こんな事も有り、八重は何とか姑の松に認めてもらいたいばかりに、息子の大蔵を厳しいだけではなく、行動も厳しく制限した。


小学四年生の十歳の誕生日の事である。

女の子四~五人が、大蔵の誕生日に誕生日プレゼントを渡しに来てくれたのだが………。


早速、姑の松から言われた一言。

「やっぱり八重、お前さんの血を引いて発展家だ事オッホッホッホ~」


またある時は、「成績が悪い!お父さんも東京大学卒業しているし、私の血筋も成績優秀だったのに、フン八重お前が芸者上がりの男をたぶらかすしか脳の無い、卑しい女だからだ。

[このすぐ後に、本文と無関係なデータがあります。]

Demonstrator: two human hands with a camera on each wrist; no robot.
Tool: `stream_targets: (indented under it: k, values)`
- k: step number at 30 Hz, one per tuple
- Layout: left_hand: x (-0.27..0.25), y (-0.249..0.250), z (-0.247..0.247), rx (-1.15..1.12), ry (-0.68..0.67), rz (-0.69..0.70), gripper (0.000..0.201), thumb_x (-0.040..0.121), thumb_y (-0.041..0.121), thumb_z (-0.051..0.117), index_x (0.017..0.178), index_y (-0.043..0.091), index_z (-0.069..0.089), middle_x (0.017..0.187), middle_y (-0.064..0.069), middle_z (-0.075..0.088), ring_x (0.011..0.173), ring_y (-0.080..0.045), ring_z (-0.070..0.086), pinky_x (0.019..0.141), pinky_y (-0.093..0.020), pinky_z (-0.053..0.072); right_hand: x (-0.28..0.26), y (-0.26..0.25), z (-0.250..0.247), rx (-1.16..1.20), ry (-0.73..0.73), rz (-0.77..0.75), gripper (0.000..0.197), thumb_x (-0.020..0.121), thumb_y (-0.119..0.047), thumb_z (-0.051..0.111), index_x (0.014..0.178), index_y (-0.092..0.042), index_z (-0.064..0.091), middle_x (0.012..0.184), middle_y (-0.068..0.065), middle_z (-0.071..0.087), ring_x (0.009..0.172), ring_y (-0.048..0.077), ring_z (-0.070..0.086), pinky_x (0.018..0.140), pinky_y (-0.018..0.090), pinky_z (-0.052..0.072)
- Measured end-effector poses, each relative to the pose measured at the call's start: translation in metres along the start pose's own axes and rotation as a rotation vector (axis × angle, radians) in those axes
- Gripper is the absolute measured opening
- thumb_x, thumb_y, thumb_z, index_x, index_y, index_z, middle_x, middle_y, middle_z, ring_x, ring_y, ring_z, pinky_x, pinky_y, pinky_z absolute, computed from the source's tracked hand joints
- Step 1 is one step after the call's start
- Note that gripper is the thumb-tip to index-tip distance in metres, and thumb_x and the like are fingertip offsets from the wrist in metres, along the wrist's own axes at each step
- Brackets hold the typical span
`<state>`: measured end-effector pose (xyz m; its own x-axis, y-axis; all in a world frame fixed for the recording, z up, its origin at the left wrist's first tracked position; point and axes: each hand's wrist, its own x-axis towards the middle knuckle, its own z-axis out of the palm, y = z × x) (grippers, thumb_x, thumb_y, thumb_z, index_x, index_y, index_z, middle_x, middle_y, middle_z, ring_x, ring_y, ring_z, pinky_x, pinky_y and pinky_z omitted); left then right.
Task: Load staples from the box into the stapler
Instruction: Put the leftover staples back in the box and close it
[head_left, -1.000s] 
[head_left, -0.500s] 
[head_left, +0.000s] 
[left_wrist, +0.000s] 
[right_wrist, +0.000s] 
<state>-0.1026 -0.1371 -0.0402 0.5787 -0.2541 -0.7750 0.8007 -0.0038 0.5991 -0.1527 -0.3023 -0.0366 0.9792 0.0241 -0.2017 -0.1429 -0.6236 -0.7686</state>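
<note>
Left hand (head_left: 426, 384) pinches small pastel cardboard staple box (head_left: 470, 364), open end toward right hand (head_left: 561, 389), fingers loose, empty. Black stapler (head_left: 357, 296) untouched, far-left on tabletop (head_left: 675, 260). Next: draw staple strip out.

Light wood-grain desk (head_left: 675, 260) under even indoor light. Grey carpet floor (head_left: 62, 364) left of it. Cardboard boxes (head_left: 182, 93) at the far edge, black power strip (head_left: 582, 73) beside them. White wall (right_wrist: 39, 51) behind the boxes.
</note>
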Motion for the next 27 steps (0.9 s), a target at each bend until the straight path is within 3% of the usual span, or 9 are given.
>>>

全く~!」


「料理が不味い!」


「手が遅い!」


事あるごとに嫁虐めを繰り返す松。

人知れず泣いている母八重。


息子の大蔵は、母八重が身分違いな結婚をして、姑にいびられて泣いている姿を嫌と言うほど見せ付けられて育ったのだ。


その中でも取り分けきつい虐めが、「芸者上がりの、男をたぶらかす事しか脳の無い淫乱女!」と言う言葉が耳から離れない大蔵。


チョット若い男のお客様に笑顔を向けただけでも「芸者上がりの、男をたぶらかす事しか脳の無い淫乱女!」


要するに自分とかけ離れた、受け入れがたい経歴を、どうしても許すことが出来なくて、やる事なす事、箸の上げ下ろしまでが気に食わなくて仕方ないのだ。


大蔵は{自分が清廉潔白、律していないと、また母が淫乱女と言われる!}


そう思い友達が女遊びに誘っても見向きもしないで童貞を貫き通し、二十七歳で好きでも無い不動産関係の良家のお嬢様と結婚したのだ。


{自分の夢、恋愛、行動全てを我慢してでも、愛する母八重につべこべ言わせない為には、自分さえ我慢すれば良いんだ!}全て自分の感情を押し殺し成長した大蔵なのである。


そんな全てを我慢して育った欲望が、あのリンダ強姦に繋がったのか?



⁂華族制度 

【五爵とは、公爵・侯爵・伯爵・子爵・男爵のこと。

3番目にあたるのが伯爵。


伯爵に任命された家系は、以下の6パターン。

①皇族(伏見宮家、久邇宮家など)

②公家(飛鳥井家、正親町家、三条西家など)

③武家(徳川御三卿、井伊家、上杉家など)

④僧侶(東本願寺大谷家、西本願寺大谷家)

⑤新華族(黒田清隆、山田顕義、後藤象二郎など)

⑥朝鮮貴族(李址鎔、宋秉畯など)】


【華族制度廃止

1947年(昭和22年)5月3日、法の下の平等、貴族制度の禁止、栄典への特権付与否定(第14条)を定めた日本国憲法の施行により、華族制度は廃止された。】


【華族制度廃止優遇処置が廃止され、資産に対し膨大な課税が課せられ、税金が払えない華族はお屋敷も土地も安い値段で手放すしかなかった。

残った預金は没収、更に、莫大な預金があっても,ごくわずかしか新しい紙幣に変換出来なかったので貧乏のどん底に突き落とされる華族も多々いた。

また広大な農地を所有していた華族もいたが,農地改革で農地は小作人に奪われた。

占領軍(GHQ)により身ぐるみ剥がされて、お屋敷を追い出され路頭に迷う華族は大勢いた。

仕方なく生活の為に,先祖伝来の貴重な骨董品を二束三文で売って生活の足しにしていた。